What you should do:
Gather every line of the entries that includes the word "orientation".

Supplied material:

○ ○ ○ ○ ○

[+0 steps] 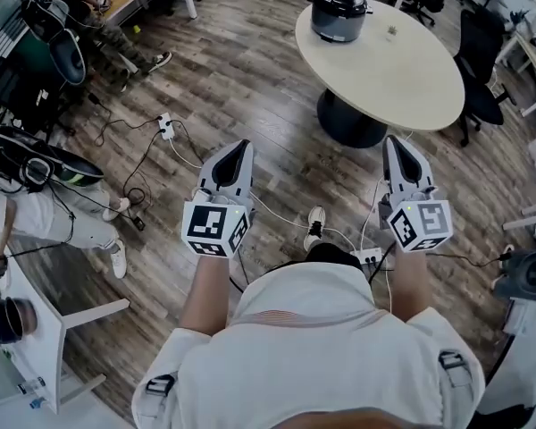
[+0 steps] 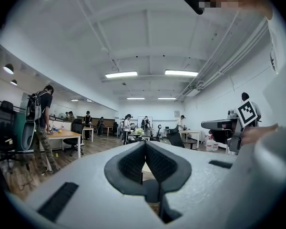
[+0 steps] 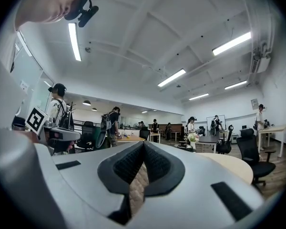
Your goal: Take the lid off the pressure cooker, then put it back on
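Note:
The pressure cooker (image 1: pixel 339 12), dark with its lid on, stands at the far side of a round beige table (image 1: pixel 402 74). My left gripper (image 1: pixel 243 148) is held level over the wooden floor, well short of the table, jaws shut and empty. My right gripper (image 1: pixel 395 143) is level too, its tips just short of the table's near edge, shut and empty. In the left gripper view the gripper (image 2: pixel 144 144) shows closed pads. In the right gripper view the gripper (image 3: pixel 143 144) is likewise closed, with the table edge (image 3: pixel 229 165) to its right. The cooker is hidden behind the jaws in both gripper views.
A small object (image 1: pixel 392 32) sits on the table near the cooker. Black office chairs (image 1: pixel 478 70) stand right of the table. Cables and a power strip (image 1: pixel 165 126) lie on the floor. People (image 1: pixel 116 34) sit or stand at the left by desks.

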The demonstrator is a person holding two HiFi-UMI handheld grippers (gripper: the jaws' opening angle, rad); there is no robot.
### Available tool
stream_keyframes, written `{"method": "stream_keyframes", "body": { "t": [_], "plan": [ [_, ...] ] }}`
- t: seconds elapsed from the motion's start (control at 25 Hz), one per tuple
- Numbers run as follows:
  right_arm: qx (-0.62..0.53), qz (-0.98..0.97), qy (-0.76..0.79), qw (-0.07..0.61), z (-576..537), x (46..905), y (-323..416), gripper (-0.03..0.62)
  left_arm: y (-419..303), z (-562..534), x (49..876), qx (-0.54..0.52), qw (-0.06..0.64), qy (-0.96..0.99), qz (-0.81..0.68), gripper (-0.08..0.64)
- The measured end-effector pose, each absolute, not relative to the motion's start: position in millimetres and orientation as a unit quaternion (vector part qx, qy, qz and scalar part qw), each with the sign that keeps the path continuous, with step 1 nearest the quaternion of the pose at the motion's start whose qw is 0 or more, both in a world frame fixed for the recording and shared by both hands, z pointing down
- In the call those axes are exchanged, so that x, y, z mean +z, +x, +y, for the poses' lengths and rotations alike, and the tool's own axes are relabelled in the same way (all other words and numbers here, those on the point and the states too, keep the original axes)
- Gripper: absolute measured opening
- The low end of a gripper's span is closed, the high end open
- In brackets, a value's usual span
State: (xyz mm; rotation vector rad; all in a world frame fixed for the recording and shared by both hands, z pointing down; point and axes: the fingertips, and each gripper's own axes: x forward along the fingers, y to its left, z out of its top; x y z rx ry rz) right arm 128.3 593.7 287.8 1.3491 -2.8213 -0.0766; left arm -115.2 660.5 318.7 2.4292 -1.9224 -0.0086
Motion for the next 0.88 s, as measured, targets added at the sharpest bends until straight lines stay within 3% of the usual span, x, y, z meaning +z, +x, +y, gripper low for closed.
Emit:
{"method": "stream_keyframes", "body": {
  "t": [0.4, 0.88],
  "plan": [
    [-0.018, -0.913, 0.408, -0.004, 456.3, 290.4, 116.4, 0.002, -121.7, 534.6, 308.2, 0.009, 0.007, 0.772, -0.636, 0.006],
    [0.034, -0.9, 0.434, -0.019, 222.6, 304.3, 201.4, 0.002, -45.6, 304.9, 295.0, 0.04, -0.007, 0.785, -0.619, 0.006]
  ]
}}
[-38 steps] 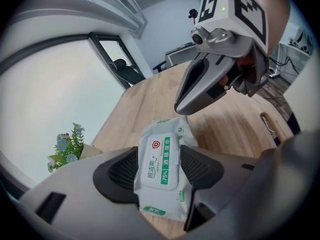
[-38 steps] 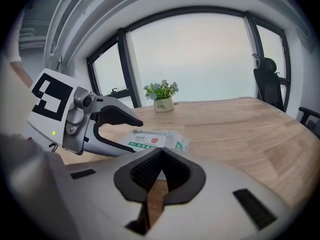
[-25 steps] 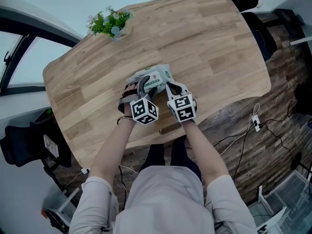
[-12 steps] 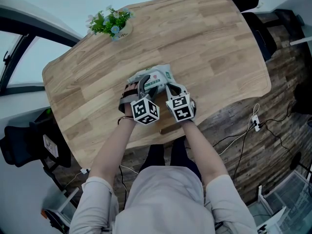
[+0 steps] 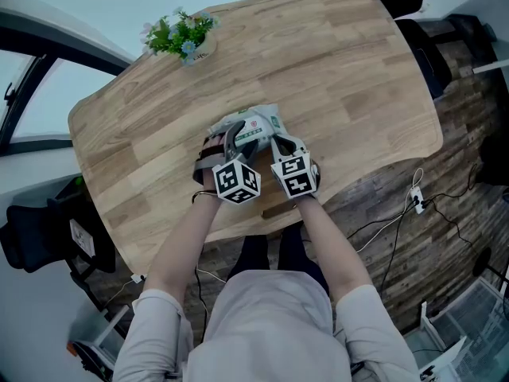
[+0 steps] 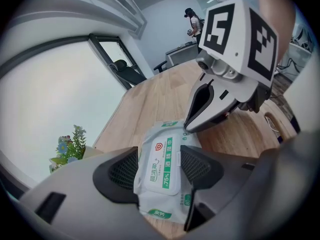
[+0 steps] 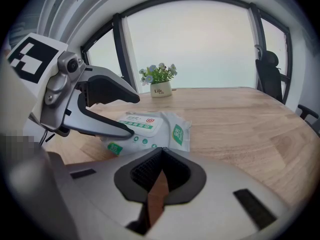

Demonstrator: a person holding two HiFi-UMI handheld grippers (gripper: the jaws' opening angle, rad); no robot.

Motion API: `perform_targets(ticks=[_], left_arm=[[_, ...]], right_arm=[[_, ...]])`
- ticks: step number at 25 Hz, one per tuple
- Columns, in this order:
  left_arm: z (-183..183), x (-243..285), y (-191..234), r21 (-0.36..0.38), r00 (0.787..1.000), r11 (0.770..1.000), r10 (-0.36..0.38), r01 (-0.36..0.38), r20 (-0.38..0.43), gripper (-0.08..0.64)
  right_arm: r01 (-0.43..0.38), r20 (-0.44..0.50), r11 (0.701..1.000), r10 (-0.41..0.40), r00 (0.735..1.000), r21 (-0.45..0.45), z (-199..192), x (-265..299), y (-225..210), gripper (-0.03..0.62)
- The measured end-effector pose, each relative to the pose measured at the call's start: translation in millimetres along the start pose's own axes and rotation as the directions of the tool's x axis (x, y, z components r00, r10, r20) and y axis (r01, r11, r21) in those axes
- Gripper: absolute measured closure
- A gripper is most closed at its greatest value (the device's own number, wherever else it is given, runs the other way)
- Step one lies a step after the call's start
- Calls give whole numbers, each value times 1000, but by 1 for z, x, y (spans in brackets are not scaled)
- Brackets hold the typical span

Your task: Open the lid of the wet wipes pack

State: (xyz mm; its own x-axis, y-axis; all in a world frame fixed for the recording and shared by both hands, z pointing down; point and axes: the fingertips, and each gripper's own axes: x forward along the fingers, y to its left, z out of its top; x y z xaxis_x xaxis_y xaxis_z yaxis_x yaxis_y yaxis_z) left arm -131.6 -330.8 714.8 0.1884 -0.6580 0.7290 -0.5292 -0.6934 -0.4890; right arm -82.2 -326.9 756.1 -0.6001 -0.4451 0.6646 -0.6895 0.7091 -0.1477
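Note:
A white wet wipes pack (image 5: 248,126) with green print lies flat on the wooden table (image 5: 342,78), its lid (image 6: 161,164) down. My left gripper (image 6: 159,165) stands open over the pack, one pad on each side of the lid. In the right gripper view its two fingers (image 7: 107,129) spread across the pack's (image 7: 152,126) near end. My right gripper (image 7: 160,156) is shut with nothing in it. In the left gripper view its tip (image 6: 187,129) rests at the pack's far right corner. In the head view both grippers (image 5: 231,140) (image 5: 276,143) sit side by side at the pack's near edge.
A small pot of flowers (image 5: 184,38) stands at the table's far left corner. The table's front edge (image 5: 262,217) runs just under my hands. Office chairs (image 5: 40,241) stand around the table, cables (image 5: 413,201) lie on the floor, and a person (image 6: 192,21) stands far off.
Almost nothing: the right gripper has crept a touch to the left, closer to the left gripper. The pack and the left gripper stay where they were.

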Motion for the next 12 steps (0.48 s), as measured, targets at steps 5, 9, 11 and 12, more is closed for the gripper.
perform_targets(ticks=[5,9,11,12], left_arm=[[1,-4,3,-33,1000,999,17,-17,14,289],[7,-11,26,-108,994,990,96,-91,46,324],[8,-10,35,-124,993,987,106,-100,43,324],[7,-10,38,-132,993,986,111,-104,43,324]], right_arm=[[0,-7,1000,0,1000,-1,-1,0,1,588],[2,-8,1000,-2,1000,3,-1,1,0,588],[3,-6,1000,-3,1000,9,-2,1,0,588],[3,-6,1000,-2,1000,11,-2,1,0,588]])
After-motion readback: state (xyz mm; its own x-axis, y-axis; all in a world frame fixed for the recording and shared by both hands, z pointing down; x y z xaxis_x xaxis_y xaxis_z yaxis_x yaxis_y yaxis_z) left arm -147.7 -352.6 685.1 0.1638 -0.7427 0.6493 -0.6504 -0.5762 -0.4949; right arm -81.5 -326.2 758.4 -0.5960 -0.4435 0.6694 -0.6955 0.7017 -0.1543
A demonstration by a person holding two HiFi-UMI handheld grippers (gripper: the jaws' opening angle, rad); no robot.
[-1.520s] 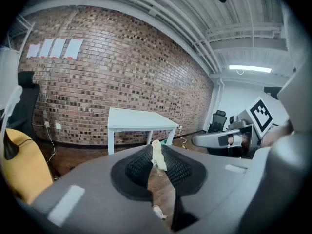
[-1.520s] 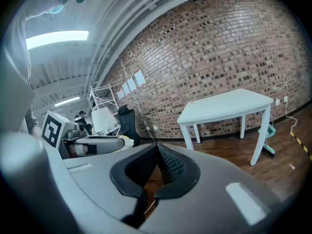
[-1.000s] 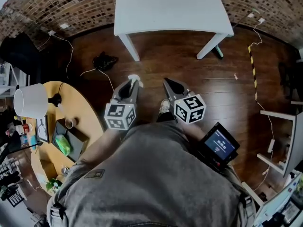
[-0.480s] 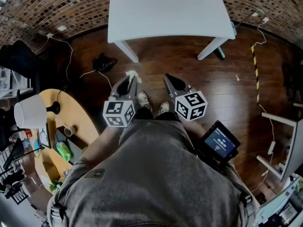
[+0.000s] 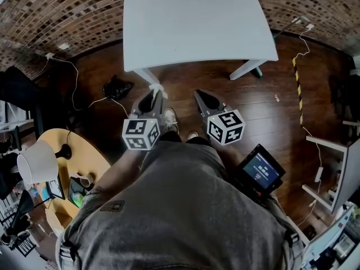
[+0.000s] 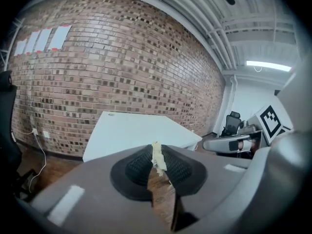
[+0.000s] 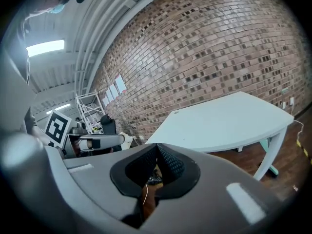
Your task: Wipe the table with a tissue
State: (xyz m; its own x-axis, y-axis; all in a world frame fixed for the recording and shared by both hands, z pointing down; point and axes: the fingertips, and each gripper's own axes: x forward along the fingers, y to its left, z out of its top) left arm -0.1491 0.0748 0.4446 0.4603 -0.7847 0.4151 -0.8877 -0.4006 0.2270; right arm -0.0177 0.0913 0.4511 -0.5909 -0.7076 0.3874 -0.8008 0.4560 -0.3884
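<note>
We count one tissue [image 6: 157, 156], and the left tongs [image 5: 153, 96] have it: their pads are pressed onto it, and only a small pale tuft shows above the tips. In the head view the tissue sits just left of centre, below the near edge of the bench [image 5: 197, 21]. It is over the wooden floor and not touching the bench top.

The right tongs [image 5: 201, 97] are pressed together with nothing between them.

We judge the tissue to be very light, soft and limp, and easy to tear if it is dragged hard or snagged on an edge. It won't slip once pinched, but so little of it shows past the tips that hard tongs may meet the surface before the paper does. A hold through the bunched middle, with more paper left free ahead of the tips, would wipe better.

The count is one tissue, one white bench filling the upper middle of the frame with nothing lying on it, and two tongs side by side.
</note>
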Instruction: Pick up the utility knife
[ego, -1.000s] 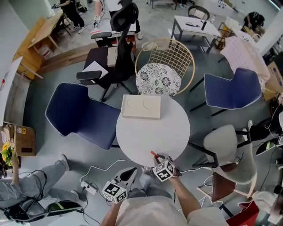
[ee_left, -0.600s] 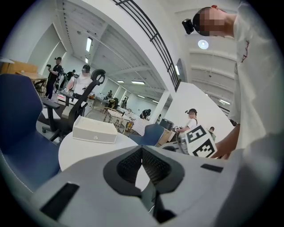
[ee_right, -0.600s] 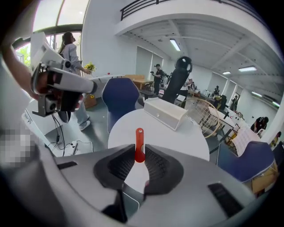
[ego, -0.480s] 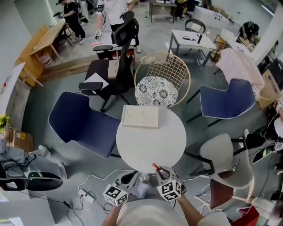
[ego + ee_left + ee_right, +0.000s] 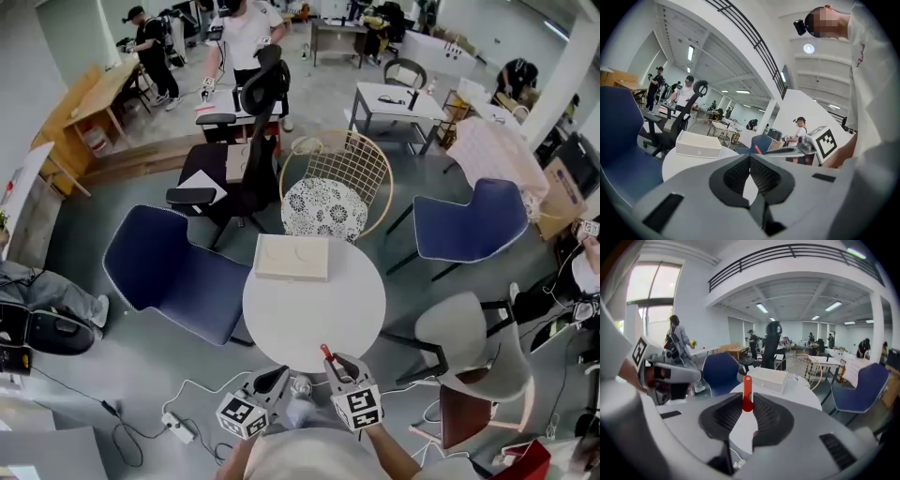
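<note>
The utility knife [image 5: 326, 353] is slim and orange-red, and my right gripper [image 5: 335, 366] is shut on it just off the near edge of the round white table [image 5: 319, 314]. In the right gripper view the knife [image 5: 747, 389] stands upright between the dark pads, its end poking above my right gripper [image 5: 747, 402]. My left gripper [image 5: 277, 379] hangs beside it, below the table's near rim, its tips together with nothing in them. From the left gripper [image 5: 750, 157] view, the knife's tip [image 5: 758, 150] shows just past the jaws.
A flat white box [image 5: 292, 257] lies at the table's far side. Around the table stand a dark blue chair [image 5: 169, 272] on the left, a wire chair with a patterned cushion [image 5: 327, 208] behind, a blue chair [image 5: 469, 225] and a grey one [image 5: 469, 337] on the right. Cables [image 5: 178, 417] lie on the floor.
My right gripper has risen with the knife, off the table's near edge and closer to my body. The left gripper has barely shifted. The head view has tilted further up the room.
</note>
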Available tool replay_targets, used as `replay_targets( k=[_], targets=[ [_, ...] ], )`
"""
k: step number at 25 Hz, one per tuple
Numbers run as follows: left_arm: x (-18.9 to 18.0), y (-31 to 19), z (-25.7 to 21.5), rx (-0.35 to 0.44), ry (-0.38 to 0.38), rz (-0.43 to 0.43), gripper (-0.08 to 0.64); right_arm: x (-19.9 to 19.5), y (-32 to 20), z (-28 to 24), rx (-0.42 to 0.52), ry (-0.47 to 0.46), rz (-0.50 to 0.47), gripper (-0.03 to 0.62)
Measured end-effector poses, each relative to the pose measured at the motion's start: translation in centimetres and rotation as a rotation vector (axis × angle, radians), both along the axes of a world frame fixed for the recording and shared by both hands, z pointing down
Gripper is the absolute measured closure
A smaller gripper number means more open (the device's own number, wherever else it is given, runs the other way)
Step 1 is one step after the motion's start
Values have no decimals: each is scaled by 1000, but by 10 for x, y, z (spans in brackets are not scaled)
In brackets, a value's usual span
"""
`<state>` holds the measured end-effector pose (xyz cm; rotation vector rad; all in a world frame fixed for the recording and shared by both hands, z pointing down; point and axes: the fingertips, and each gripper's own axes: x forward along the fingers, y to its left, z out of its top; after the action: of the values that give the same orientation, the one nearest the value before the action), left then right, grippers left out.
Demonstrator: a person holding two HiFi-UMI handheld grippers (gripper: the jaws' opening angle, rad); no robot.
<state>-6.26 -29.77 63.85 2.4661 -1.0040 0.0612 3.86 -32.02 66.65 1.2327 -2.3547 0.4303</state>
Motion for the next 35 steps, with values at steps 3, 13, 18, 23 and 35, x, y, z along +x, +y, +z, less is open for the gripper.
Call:
replay_targets(
  k=[3, 13, 18, 23, 35],
  targets=[
    [-1, -1, -11, 30, 2, 0, 548, 7, -4, -17, 5, -112, 83, 512],
    [4, 12, -41, 124, 7, 19, 548, 15, 16, -44, 77, -141, 136, 512],
    [4, 47, -44, 141, 11, 31, 548, 15, 52, -51, 101, -141, 152, 512],
    [-4, 82, -47, 168, 12, 36, 548, 8, 89, -57, 135, -140, 159, 512],
    [-12, 212, -36, 156, 38, 43, 548, -2, 217, -60, 161, -130, 175, 512]
  ],
)
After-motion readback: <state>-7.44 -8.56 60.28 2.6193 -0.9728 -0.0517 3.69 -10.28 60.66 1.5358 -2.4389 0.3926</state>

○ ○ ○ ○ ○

Solution:
- The measured end-effector pose, each absolute, not relative to the motion's start: position in millimetres and orientation as a unit quaternion (vector part qx, qy, qz and scalar part qw), each with the sign that keeps the path continuous, with step 1 nearest the quaternion of the pose at the motion's start whose qw is 0 or more, both in a world frame fixed for the recording and shared by both hands, z pointing down
`<state>` holds the measured end-effector pose (xyz cm; rotation vector rad; all in a world frame fixed for the recording and shared by both hands, z pointing down; point and axes: the fingertips, and each gripper's own axes: x forward along the fingers, y to its left, z out of its top; after the action: of the values that give the same orientation, the one nearest the value before the action), left then right, grippers left out.

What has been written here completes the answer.